__Action item__
Write out the listing below exactly, beginning at its first line and ending with the line that contains "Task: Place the".

= = =

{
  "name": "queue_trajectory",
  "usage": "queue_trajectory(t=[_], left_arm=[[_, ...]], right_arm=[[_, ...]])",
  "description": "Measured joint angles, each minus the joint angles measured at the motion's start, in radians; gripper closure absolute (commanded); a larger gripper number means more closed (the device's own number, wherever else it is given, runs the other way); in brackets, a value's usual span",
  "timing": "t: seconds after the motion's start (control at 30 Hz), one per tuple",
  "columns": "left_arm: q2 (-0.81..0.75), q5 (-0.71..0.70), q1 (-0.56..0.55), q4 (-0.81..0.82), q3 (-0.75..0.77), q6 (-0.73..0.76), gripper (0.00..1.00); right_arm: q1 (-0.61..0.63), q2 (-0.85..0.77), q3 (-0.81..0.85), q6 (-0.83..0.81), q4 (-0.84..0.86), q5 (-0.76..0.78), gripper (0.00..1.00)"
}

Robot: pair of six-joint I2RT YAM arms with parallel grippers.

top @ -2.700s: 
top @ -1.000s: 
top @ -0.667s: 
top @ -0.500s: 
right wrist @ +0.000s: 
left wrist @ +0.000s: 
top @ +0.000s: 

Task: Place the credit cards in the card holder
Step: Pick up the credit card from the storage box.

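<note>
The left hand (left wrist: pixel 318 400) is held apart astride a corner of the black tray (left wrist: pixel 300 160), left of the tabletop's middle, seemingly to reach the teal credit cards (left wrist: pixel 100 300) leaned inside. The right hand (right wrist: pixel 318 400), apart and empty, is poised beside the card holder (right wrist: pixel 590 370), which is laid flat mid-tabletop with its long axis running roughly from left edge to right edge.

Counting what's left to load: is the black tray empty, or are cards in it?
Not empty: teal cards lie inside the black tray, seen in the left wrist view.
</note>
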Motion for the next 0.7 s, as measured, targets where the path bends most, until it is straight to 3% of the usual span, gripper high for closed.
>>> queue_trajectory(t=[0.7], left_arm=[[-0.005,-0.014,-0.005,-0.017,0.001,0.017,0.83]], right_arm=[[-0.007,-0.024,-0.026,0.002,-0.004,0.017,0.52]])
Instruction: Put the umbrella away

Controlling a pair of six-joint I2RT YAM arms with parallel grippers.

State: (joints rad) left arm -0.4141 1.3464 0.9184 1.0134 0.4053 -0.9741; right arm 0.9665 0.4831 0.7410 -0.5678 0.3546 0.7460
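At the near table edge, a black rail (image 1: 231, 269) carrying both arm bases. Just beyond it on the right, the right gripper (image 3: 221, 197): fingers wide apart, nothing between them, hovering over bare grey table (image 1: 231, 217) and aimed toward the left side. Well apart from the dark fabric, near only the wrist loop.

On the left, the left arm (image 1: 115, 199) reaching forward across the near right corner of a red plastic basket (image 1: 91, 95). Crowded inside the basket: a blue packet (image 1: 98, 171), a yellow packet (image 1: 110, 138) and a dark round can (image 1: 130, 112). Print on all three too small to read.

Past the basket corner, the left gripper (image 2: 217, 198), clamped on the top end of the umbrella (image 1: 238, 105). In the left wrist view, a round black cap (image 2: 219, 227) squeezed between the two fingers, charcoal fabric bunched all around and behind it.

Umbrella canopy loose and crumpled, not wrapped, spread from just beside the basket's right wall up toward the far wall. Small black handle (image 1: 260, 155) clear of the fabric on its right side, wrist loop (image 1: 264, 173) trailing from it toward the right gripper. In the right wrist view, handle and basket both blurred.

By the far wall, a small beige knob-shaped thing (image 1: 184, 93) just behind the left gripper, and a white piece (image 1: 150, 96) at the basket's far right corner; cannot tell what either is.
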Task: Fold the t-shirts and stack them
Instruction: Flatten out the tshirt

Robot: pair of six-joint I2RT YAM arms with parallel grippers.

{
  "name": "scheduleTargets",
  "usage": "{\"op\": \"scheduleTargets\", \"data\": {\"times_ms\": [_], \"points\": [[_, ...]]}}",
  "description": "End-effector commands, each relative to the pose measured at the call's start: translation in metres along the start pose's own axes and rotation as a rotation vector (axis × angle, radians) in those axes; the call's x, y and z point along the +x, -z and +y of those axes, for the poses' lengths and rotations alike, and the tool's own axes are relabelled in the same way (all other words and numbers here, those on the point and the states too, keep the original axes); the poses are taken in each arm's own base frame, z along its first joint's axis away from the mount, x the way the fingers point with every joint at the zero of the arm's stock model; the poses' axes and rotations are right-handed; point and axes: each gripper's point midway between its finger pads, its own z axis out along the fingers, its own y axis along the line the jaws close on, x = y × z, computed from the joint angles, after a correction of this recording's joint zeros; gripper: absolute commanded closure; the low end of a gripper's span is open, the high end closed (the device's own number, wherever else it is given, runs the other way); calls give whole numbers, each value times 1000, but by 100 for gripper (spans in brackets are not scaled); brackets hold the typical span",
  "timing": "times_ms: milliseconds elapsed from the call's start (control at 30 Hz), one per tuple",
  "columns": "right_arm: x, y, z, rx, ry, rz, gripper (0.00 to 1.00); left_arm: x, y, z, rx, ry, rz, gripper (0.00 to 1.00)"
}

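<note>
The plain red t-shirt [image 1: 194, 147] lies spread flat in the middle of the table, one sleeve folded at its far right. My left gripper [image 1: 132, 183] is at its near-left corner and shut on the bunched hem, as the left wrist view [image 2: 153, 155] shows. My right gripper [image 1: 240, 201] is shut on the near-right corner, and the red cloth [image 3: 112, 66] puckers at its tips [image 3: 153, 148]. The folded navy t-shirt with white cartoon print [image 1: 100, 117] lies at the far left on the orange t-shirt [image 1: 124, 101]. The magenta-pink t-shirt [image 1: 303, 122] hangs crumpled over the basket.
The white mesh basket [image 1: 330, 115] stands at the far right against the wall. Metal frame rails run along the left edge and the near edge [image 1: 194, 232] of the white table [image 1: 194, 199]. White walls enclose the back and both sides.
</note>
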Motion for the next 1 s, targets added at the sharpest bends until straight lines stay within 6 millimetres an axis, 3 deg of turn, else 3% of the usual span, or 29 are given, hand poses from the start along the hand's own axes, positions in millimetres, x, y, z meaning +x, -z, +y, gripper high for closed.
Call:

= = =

__Exercise response__
{
  "name": "queue_trajectory",
  "usage": "queue_trajectory(t=[_], left_arm=[[_, ...]], right_arm=[[_, ...]])",
  "description": "Measured joint angles, each minus the joint angles measured at the motion's start, in radians; gripper closure absolute (commanded); a larger gripper number means more closed (the device's own number, wherever else it is given, runs the other way); in brackets, a value's usual span",
  "timing": "t: seconds after the motion's start (control at 30 Hz), one per tuple",
  "columns": "left_arm: q2 (-0.81..0.75), q5 (-0.71..0.70), q1 (-0.56..0.55), q4 (-0.81..0.82), q3 (-0.75..0.77), q6 (-0.73..0.76), gripper (0.00..1.00); right_arm: q1 (-0.61..0.63), q2 (-0.85..0.77), q3 (-0.81..0.85), q6 (-0.83..0.81), q4 (-0.84..0.86), q5 (-0.76..0.78), gripper (0.00..1.00)"
}

Robot: pair of six-joint I2RT YAM arms with parallel grippers.

top @ -2.700s: 
top @ -1.000s: 
top @ -0.667s: 
top @ -0.500s: 
right wrist @ +0.000s: 
left wrist @ +0.000s: 
top @ +0.000s: 

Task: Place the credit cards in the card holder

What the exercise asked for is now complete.